# Welcome to Catplat CLI tutorial

Catplat is a high throughput screening for heterogenous catalytic descriptors, with database storage functionality

## 1. Setting up and installing catplat

### Set up environment
Catplat is developed and build on top of a variety of packages, such as ase, pymatgen, catkit and pyatoms. For convenience, we have set up the environment with the necessary dependencies and packages on ACRC supercomputers (Pluto, Corona, Stratus). When using these supercomputers, we can simply activate the environment to start using catplat.

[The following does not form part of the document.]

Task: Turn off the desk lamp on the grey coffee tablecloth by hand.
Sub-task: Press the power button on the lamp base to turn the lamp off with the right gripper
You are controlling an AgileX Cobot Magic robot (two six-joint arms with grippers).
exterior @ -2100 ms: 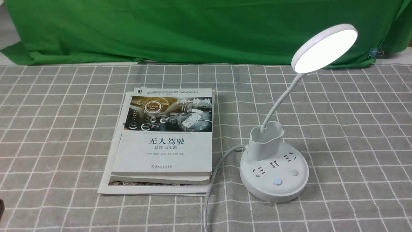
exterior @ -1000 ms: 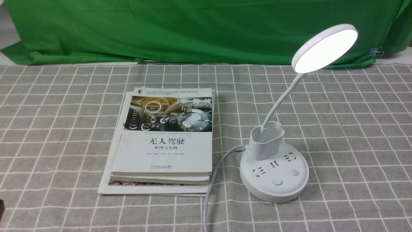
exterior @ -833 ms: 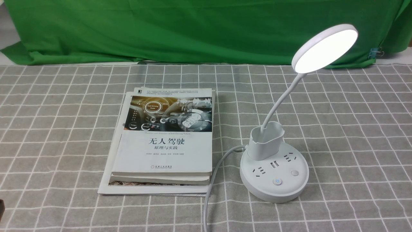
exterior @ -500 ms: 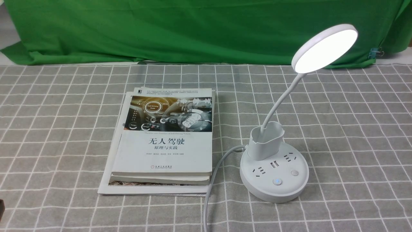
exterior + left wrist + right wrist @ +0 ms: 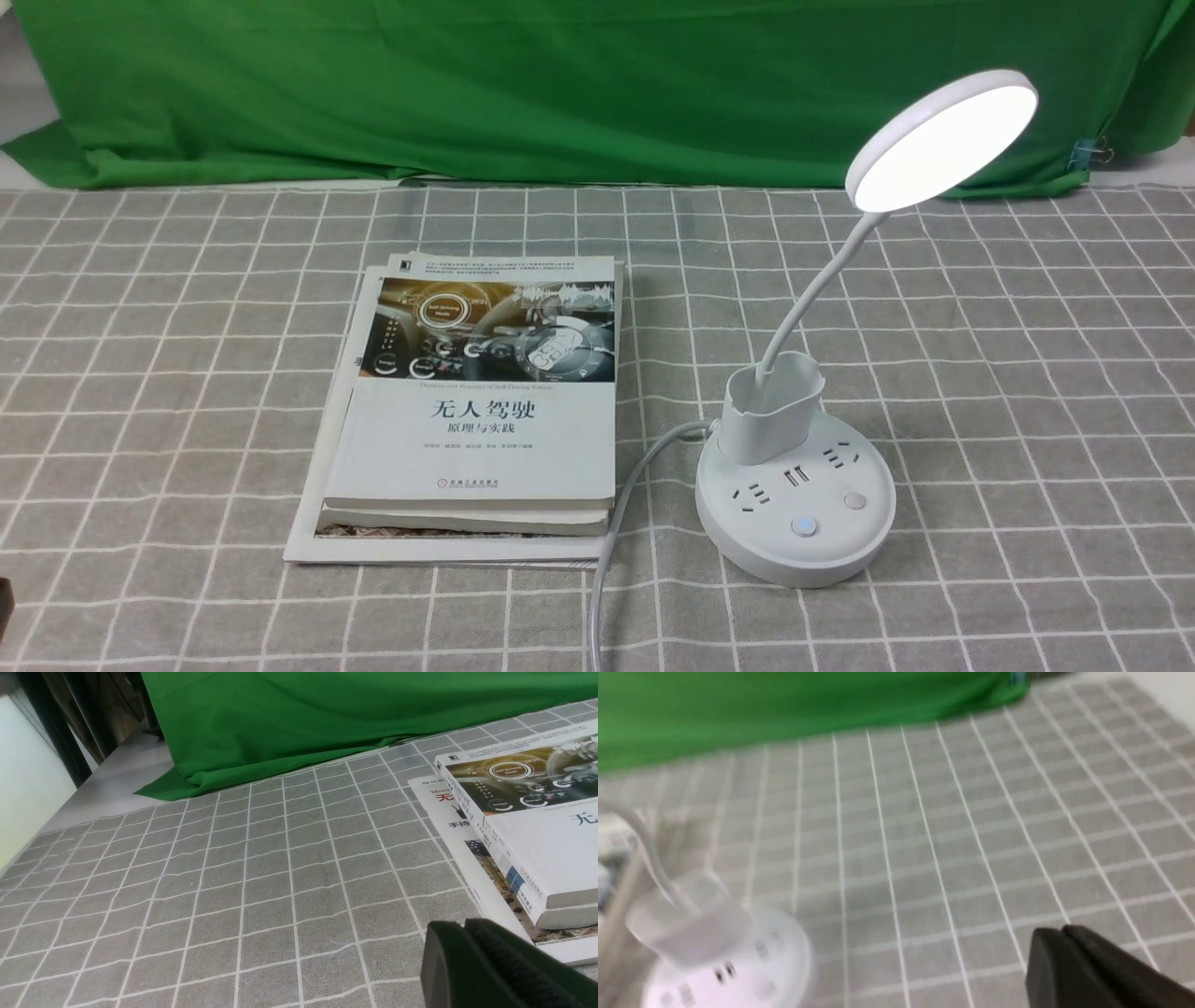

**1.1 Activate centrally managed conda on you server**

In [None]:
# for Pluto (ACRC)
!source /apps/anaconda3-individual-edition/2020.11/etc/profile.d/conda.sh

# for Corona/ Stratus (ACRC)
!source /apps/anaconda3-individual-edition/install/etc/profile.d/conda.sh

**1.2 Activate catplat environment**

In [None]:
!conda activate ~chenwjb/miniconda3/envs/catplat

**1.3 Project.yaml file config**

The project.yaml file contains the INCAR, KPOINTS and dft functional information for calculations. A template can be found in this repo, named project.yaml.

In [None]:
# 1) Make a copy and rename the template project.yaml file
!cp project.yaml {project_name}.yaml

# 2) Edit the .yaml file with the provided template.
!vi {project_name}.yaml

# 3) Make a copy of the yaml file in the using_settings_dir of pyatoms.
!pyatoms config vasp-project --yaml-file {project_name}.yaml

## 2. Catplat CLI commands

At this stage, you should have access to all of the catplat functionalites and access to the command line interface.

There are three main commands for using catplat. For more details for each command, simply run *!catplat {script_name} --help*.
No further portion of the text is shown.